(Required action) Only one portion of the data is to be written out: from the line bearing "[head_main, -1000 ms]" through the line bearing "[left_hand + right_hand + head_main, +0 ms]". Write it exactly as it appears.

(Task input)
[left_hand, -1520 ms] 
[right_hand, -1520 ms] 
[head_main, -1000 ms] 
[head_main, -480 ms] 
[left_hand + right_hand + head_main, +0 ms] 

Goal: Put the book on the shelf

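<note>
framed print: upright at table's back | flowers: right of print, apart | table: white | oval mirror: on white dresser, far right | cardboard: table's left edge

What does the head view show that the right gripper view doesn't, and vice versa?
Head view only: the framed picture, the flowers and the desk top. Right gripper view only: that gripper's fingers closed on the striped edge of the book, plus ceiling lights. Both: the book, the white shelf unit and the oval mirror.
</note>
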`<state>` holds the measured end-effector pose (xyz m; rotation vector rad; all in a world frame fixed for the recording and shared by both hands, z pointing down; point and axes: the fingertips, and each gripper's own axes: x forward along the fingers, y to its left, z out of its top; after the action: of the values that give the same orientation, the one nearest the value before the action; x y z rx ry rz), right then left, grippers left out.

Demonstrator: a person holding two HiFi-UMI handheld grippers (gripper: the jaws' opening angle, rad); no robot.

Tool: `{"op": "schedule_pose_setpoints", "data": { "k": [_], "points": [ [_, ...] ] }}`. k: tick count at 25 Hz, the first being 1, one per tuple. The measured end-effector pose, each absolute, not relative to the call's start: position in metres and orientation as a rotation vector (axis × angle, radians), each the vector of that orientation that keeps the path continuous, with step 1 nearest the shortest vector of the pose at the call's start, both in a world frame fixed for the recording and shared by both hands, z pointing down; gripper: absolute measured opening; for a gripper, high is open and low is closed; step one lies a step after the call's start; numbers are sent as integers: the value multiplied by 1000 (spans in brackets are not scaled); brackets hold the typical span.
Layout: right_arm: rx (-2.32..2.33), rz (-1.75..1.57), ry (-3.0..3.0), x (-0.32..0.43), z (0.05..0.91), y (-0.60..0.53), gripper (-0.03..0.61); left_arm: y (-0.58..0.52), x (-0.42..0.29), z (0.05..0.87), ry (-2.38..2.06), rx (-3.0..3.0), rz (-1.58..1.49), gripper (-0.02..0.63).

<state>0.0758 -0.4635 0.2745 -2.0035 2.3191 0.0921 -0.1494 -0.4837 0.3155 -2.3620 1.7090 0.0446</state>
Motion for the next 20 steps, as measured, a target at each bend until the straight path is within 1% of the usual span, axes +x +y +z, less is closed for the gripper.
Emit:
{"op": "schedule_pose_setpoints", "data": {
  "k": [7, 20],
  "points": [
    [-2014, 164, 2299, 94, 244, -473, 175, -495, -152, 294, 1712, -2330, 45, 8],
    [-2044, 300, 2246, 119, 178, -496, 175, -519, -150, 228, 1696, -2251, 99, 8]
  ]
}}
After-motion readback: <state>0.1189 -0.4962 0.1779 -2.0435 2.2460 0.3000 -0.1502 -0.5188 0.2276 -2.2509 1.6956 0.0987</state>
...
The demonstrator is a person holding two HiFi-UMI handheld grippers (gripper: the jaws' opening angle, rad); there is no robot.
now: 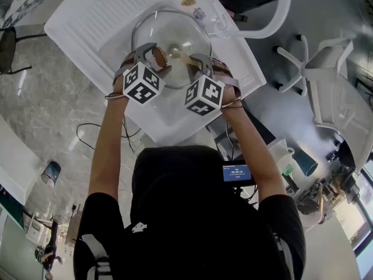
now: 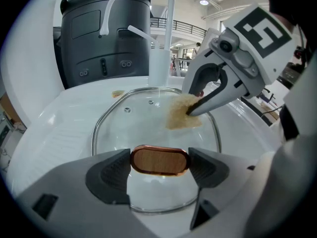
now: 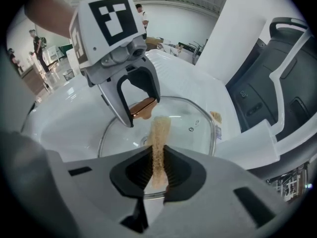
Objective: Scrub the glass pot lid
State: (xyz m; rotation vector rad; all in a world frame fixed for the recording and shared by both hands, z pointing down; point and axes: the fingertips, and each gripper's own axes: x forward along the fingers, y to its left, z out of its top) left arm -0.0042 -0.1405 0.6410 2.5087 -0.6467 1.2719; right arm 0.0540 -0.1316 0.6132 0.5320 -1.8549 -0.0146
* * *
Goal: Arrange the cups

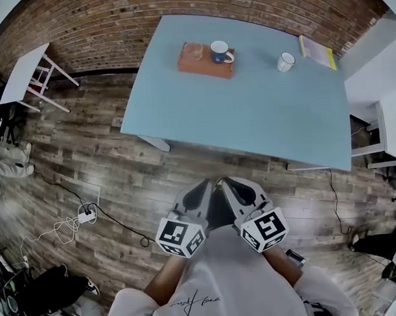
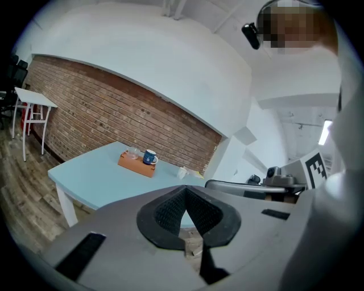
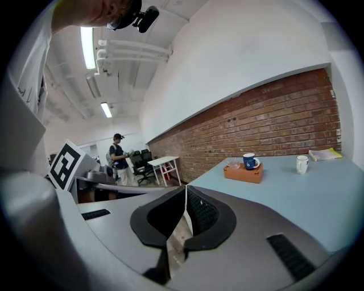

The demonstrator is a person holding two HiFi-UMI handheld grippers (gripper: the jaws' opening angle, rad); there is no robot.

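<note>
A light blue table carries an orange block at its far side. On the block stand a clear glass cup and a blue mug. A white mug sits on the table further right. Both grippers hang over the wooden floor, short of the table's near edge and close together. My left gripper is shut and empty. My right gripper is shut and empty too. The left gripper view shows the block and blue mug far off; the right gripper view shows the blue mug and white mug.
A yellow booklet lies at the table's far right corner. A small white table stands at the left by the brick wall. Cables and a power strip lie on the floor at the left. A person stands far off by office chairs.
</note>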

(Solution to the exercise)
[head_main, -1000 ms] 
[head_main, -480 ms] 
[left_hand + right_hand + head_main, +0 ms] 

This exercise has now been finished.